Dataset records:
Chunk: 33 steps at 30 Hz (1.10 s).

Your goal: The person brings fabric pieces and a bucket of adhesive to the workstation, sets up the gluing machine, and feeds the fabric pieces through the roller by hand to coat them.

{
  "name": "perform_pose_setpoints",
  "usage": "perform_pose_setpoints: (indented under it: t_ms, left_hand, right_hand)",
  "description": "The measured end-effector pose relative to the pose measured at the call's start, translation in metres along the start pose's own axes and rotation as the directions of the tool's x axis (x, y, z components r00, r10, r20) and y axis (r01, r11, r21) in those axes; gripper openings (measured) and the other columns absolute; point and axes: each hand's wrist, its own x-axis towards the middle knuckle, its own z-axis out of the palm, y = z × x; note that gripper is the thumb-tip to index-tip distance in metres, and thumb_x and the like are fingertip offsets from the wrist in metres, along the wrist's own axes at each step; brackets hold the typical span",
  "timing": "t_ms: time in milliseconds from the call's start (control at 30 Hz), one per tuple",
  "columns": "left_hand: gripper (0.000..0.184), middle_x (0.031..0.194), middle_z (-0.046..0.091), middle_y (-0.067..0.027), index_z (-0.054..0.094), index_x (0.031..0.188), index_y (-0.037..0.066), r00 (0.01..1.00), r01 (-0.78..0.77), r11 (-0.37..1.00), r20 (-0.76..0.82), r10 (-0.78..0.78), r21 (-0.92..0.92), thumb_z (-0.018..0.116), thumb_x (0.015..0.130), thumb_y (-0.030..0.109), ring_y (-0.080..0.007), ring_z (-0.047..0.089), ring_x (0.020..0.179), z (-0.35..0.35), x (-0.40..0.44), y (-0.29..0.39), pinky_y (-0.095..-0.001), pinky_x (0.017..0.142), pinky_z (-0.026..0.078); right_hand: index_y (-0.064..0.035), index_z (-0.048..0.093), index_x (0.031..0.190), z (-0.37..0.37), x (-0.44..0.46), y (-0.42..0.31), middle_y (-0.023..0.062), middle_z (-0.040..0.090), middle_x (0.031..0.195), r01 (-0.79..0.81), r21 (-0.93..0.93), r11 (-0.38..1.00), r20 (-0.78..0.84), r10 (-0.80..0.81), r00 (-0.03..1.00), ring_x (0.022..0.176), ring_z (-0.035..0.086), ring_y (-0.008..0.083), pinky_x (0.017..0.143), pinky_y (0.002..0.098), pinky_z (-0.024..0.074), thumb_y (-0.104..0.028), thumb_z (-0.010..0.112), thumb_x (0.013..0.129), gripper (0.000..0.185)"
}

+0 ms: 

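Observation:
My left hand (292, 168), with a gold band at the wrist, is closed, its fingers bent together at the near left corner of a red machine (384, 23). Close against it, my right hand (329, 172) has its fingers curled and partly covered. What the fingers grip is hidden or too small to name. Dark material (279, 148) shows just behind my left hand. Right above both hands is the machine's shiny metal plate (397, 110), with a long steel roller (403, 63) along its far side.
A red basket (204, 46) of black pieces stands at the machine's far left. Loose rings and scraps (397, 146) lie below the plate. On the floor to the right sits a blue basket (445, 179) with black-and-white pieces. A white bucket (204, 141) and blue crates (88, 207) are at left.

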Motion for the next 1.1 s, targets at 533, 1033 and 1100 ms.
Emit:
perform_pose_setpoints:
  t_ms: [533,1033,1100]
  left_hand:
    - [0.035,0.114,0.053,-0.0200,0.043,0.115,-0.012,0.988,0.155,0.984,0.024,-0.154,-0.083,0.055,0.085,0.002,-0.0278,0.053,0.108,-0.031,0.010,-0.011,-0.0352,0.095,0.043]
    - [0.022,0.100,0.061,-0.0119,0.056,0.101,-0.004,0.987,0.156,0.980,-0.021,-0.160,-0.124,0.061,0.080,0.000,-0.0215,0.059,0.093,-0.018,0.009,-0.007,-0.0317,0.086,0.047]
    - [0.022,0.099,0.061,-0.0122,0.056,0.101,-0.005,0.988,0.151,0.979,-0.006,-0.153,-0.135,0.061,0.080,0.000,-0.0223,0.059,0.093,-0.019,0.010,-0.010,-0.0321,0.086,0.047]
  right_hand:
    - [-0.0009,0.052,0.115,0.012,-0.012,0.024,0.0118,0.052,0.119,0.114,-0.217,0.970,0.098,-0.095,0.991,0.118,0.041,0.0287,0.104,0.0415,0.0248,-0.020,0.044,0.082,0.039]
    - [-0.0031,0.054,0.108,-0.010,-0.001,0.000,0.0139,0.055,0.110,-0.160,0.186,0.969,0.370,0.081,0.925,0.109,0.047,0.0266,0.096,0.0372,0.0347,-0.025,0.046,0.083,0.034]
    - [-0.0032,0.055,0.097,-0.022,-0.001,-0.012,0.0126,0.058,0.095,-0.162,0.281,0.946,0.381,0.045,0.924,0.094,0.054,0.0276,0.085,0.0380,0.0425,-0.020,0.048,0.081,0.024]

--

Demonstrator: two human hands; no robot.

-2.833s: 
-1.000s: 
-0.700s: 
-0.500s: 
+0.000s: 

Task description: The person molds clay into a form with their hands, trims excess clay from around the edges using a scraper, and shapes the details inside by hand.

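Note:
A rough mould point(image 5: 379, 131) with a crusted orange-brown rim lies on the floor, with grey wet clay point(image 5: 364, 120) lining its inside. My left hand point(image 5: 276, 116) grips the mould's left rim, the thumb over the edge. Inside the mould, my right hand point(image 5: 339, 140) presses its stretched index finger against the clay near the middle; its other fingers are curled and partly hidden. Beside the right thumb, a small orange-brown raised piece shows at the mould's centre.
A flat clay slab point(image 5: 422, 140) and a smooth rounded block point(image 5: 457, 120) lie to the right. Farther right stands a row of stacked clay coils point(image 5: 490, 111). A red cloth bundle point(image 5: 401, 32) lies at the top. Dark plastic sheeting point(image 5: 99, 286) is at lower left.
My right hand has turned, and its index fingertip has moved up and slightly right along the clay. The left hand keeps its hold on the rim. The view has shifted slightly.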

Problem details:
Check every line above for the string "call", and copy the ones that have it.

Task answer:
  "description": "The measured end-effector pose relative to the pose measured at the call's start, translation in metres along the start pose's own axes and rotation as the directions of the tool's x axis (x, y, z components r00, r10, r20) and y axis (r01, r11, r21) in those axes; gripper openings (measured) and the other columns absolute; point and axes: each hand's wrist, its own x-axis towards the middle knuckle, its own z-axis out of the palm, y = z × x; note that gripper is the thumb-tip to index-tip distance in metres, and thumb_x and the like are fingertip offsets from the wrist in metres, along the wrist's own axes at each step; brackets hold the typical span",
  "timing": "t_ms: time in milliseconds from the call's start (control at 30 Hz), one per tuple",

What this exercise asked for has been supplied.